What is an Element?
An element is a substance consisting of atoms which all have the same number of protons - i.e. the same atomic number.
Elements are chemically the simplest substances and hence cannot be broken down using chemical methods. Elements can only be changed into other elements using nuclear methods.
Although an element's atoms must all have the same number of protons, they can have different numbers of neutrons and hence different masses. When atoms of the same element have different numbers of neutrons, they are called isotopes.
The Most Abundant Elements
With only one proton, hydrogen is the simplest, lightest element, followed by helium, which has two protons.
At 75 percent, hydrogen is also the most abundant element in the universe, followed again by helium at 23 percent, then oxygen at 1 percent. Each oxygen atom has eight protons. All of the other elements make up the remaining 1 percent.
We can also name elements using their atomic numbers. For example, element 1 is hydrogen, element 2 is helium, element 3 is lithium, element 8 is oxygen, etc.
There are currently 115 accepted elements and three elements whose existence has been claimed, but not yet accepted (elements 113, 115 and 118).
We use the periodic table to display all of the elements in an organized way.
Some elements have been known for thousands of years, and we do not know who discovered them. These are: antimony, arsenic, carbon, copper, iron, gold, lead, mercury, silver, sulfur, and tin.

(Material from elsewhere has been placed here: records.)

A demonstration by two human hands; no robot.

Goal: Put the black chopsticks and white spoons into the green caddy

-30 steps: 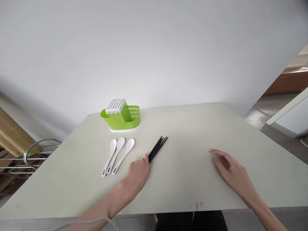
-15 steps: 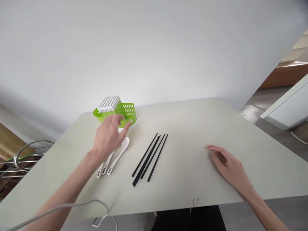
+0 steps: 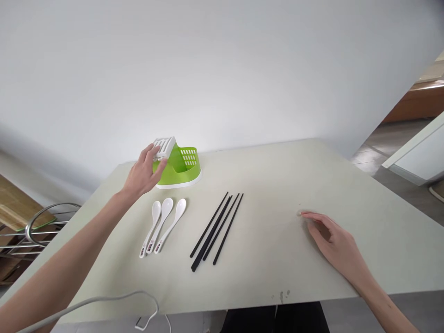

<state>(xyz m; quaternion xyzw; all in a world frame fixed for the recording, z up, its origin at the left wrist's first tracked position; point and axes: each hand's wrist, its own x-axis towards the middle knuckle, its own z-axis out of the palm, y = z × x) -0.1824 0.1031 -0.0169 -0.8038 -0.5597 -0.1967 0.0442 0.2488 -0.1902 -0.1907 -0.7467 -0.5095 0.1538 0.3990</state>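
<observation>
A green and white cutlery holder (image 3: pixel 176 178) stands at the back left of the table, with a slotted white piece (image 3: pixel 166 144) on top. My left hand (image 3: pixel 144 171) is closed on its left side, fingers over the slotted piece and thumb at the front; the hand hides that end. Three white spoons (image 3: pixel 165 210) with printed handles lie side by side below this hand. To their right are several black chopsticks (image 3: pixel 222 226), spread slightly, some close together. My right hand (image 3: pixel 335 245) rests on the table at the right, loosely curved and open, holding nothing.
The pale table (image 3: pixel 270 175) meets a white wall (image 3: pixel 222 78) at the back. A grey cable (image 3: pixel 104 298) crosses the front left corner, passing over my left forearm. Beside the table at left is a metal rack (image 3: pixel 31 231) with a wooden board (image 3: pixel 21 203).
My left hand has moved left and back from in front of the holder onto its left side, uncovering the spoons. The holder appears slightly farther right. My right hand stays put.
</observation>
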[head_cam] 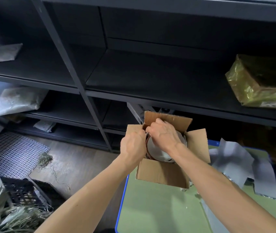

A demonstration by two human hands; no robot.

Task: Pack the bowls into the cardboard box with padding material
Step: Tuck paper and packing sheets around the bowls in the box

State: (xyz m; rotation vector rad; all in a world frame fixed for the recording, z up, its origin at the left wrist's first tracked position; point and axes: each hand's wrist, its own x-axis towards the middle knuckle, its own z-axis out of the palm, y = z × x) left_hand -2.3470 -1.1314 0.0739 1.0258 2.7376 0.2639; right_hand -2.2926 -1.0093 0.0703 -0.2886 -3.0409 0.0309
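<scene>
Bowls (157, 151) are sitting on edge in the cardboard box (163, 174) on the green surface (150, 207), your left hand (132, 145) curling round their rim, your right hand (163, 133) hiding whatever its curled fingers are pinching, grey padding sheets (234, 157) lying seemingly unused alongside.

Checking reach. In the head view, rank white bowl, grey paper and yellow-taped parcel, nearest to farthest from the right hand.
1. White bowl: in the box, under the right hand.
2. Grey paper: on the table, to its right.
3. Yellow-taped parcel: on the shelf, upper right.
</scene>
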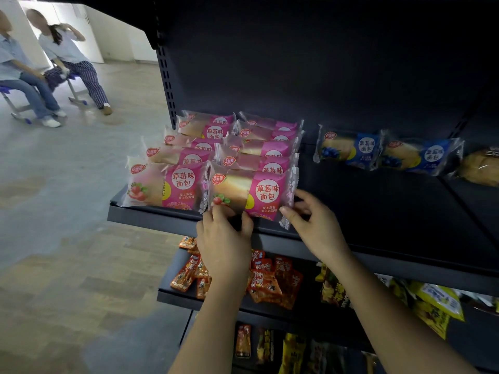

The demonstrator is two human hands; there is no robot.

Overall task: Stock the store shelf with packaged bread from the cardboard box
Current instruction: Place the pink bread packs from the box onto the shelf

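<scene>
Bread in a pink pack (251,193) stands at the front edge of the shelf (151,215), near its left corner, pinched by both hands: left hand (224,238) on its lower edge, right hand (316,225) on its right end.

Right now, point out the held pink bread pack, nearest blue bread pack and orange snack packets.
held pink bread pack (267,191): head view, white label circle.
nearest blue bread pack (366,147): head view, blue label.
orange snack packets (266,286): head view, one packet's face.
</scene>
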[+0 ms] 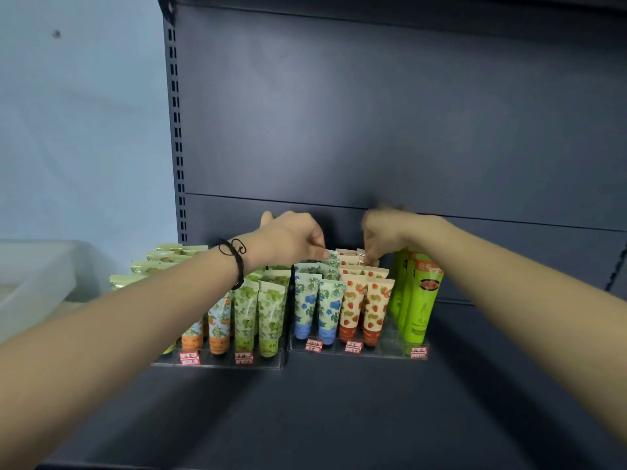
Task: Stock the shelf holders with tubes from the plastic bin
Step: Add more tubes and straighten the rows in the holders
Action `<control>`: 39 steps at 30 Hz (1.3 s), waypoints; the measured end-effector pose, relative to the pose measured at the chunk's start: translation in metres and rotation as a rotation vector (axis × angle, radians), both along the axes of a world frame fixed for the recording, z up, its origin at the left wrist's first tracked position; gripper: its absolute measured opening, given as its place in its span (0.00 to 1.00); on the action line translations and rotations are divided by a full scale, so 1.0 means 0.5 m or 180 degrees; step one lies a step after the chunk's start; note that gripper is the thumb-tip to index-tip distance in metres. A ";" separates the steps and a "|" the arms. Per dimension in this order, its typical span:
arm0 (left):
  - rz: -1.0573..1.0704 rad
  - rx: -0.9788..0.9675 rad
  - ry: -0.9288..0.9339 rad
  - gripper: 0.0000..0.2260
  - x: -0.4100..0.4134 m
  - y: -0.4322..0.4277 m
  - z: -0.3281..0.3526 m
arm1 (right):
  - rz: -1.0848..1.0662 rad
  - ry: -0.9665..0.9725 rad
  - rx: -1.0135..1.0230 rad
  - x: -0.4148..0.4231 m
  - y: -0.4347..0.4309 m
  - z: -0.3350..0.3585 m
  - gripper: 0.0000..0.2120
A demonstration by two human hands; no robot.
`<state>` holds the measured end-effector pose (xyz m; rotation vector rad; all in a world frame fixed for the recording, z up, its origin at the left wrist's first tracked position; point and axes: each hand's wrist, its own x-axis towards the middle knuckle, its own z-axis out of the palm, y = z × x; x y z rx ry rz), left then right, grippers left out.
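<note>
Grip, left: left hand (pixel 288 237) curled, thumb and fingertip pinching the crimped top of the rear blue-flower tube (pixel 331 255).
Grip, right: right hand (pixel 386 232) has its fingers bent down, pinching the top of the rear strawberry tube (pixel 351 260); contact partly hidden by the fingers.
Shelf: dark grey-blue shelf deck (pixel 339 418) with matching back panel (pixel 373 113); both forearms reach over the deck.
Plastic bin: translucent plastic bin (pixel 37 276) at far left, beside the shelf, well apart from both hands; contents can't tell.
Holders: left holder (pixel 217 362) and right holder (pixel 386 352), clear, just beside each other on the deck.
Big tubes: lime-green tubes (pixel 420 300) upright at the right end of the right holder.
Small tubes: cap-down in rows. Left holder has yellow tubes (pixel 159 266), orange tubes (pixel 193 337), green-grape tubes (pixel 268 310). Right holder has blue-flower tubes (pixel 307 300), strawberry tubes (pixel 353 307).
Price tags: red-and-white price tags (pixel 314 344) on the holder fronts; text unreadable.
Wrist: black cord bracelet (pixel 234 259) on the left wrist.
</note>
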<state>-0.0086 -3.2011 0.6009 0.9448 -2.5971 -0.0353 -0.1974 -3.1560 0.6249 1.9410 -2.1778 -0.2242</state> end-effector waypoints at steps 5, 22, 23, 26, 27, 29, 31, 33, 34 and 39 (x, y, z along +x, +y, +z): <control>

All other elements have been discovered since 1669; it was in this year that Hennig Brand became the first named person to discover a new element - phosphorus.
An element can combine with one or more other elements to form compounds, of which there are millions. For example, one of the best known compounds is water, written chemically as H20, which means that water is made of two atoms of hydrogen combined with one of oxygen.